Texans from across the state are at the State Capitol in Austin today telling lawmakers how they feel about the Texas Privacy Act, better known as the Transgender Bathroom Bill. More than 400 signed up to testify at the first public hearing on legislation that has implications for businesses and families.
Ginger Chun from San Antonio was among dozens of moms who traveled to the Capitol to speak out against the bill. The 50-year mom says she represents the voice of her 16-year transgender daughter Marcy. Under the bill Marcy would be required to use the boy’s bathroom at her school because that’s the gender on Marcy’s birth certificate. But Marcy identifies as a female.
“I’m concerned about the implications of this legislation on my child’s comfort, and future and ability to learn,” Chun says.
Chun believes the bill, if passed, will become a distraction every time her daughter needs to use the bathroom.
Parents in favor of the legislation also wanted their voices heard. Dripping Spring dad, Rob and his 10-year old daughter Shila, say the bill will protect Shila’s safety.

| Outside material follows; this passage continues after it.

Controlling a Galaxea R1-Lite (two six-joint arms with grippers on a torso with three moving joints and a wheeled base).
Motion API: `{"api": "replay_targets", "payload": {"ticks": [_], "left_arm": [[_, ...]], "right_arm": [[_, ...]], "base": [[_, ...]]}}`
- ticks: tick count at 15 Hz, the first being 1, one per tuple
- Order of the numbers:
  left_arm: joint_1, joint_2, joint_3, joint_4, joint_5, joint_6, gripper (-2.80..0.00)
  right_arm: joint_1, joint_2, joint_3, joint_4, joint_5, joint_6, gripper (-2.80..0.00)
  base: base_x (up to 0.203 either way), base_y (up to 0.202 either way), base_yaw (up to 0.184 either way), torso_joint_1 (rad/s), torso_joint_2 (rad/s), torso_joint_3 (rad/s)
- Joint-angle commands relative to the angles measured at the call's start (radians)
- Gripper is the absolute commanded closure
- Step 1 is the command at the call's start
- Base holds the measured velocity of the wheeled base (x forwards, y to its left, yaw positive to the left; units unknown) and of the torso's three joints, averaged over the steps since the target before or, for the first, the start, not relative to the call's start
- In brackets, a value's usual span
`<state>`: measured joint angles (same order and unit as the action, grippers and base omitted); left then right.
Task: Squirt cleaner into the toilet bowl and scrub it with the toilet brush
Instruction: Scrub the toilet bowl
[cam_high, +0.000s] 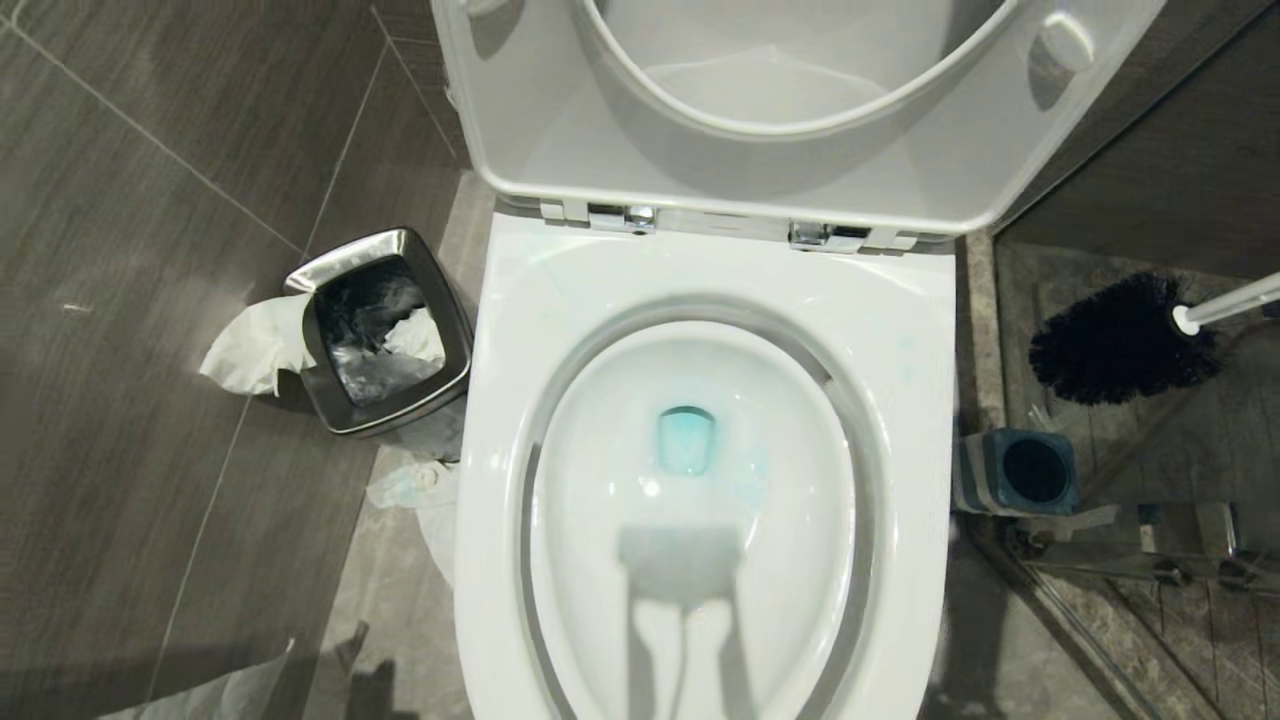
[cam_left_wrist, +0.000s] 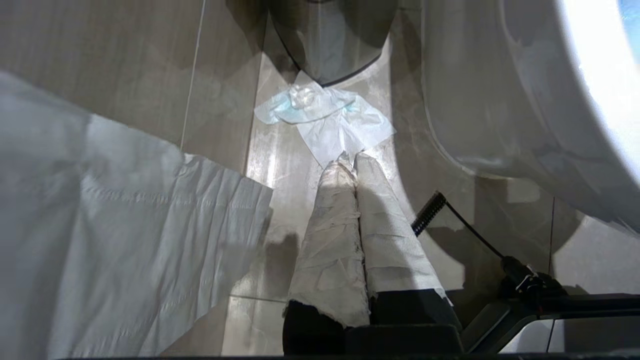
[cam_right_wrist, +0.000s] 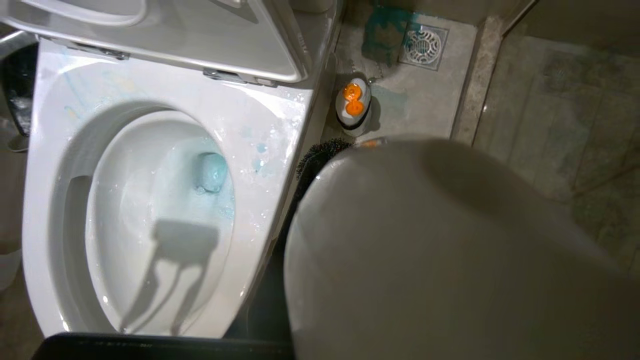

“It makes me a little uncomfortable to know that a little boy could come into the bathroom with me,” Shila says.
In the Senate committee hearing, San Antonio Pastor Charles Flowers joined some other religious leaders in supporting Senate Bill 6.
“We have not been confused about gender for 6-thousand years of human history and now it’s an issue. And it’s commonsense, SB 6 is reasonable commendations, it’s not excluding anyone,” Flowers says.
Concerns about the bathroom bill loom especially large in cities like San Antonio, which worry events and conventions will bypass their communities if legislation viewed as discriminatory becomes law.
Michael Sawaya is the director of San Antonio’s Convention, Sports and Entertainment Center. He says he’s already fielding concerns from groups booking events.
“There are many conventions and meeting planners are concerned and they are monitoring this and they haven’t made decisions yet on what they are planning to do, but one or two have mentioned that if something like this (bill) passes they would consider other destinations,” Sawaya explains.
San Antonio City Councilwoman Rebecca Viagran is telling lawmakers passage of the bathroom bill could jeopardize the city’s contract to host the 2018 NCAA Final Four Tournament.
“We’ve already invested over $50 million in the Alamodome renovations and we’ve already seen signals of NCAA pulling games or events if a discriminatory bill is passed, so those are some true legitimate concerns,” Viagran explains.
Lt. Gov Dan Patrick, who preside over the Texas Senate is pleased with the support he says he’s seen for the bill and disputes claims that a similar bill passed last year in North Carolina led to a loss of jobs and hurt the state’s economy.
“The economic powerhouse that is North Carolina, they’re competing with us in Texas, the 76-thousand jobs that have been created, the boom in tourism and construction of hotels and housing,” Patrick says.
If Patrick and the Senate pass the bathroom bill it will face stiff opposition in the Texas House where House Speaker Joe Straus, from San Antonio, could prevent it from gaining traction.
“Clearly I’m not a fan of the bill they are discussing in the Senate today,” Straus says.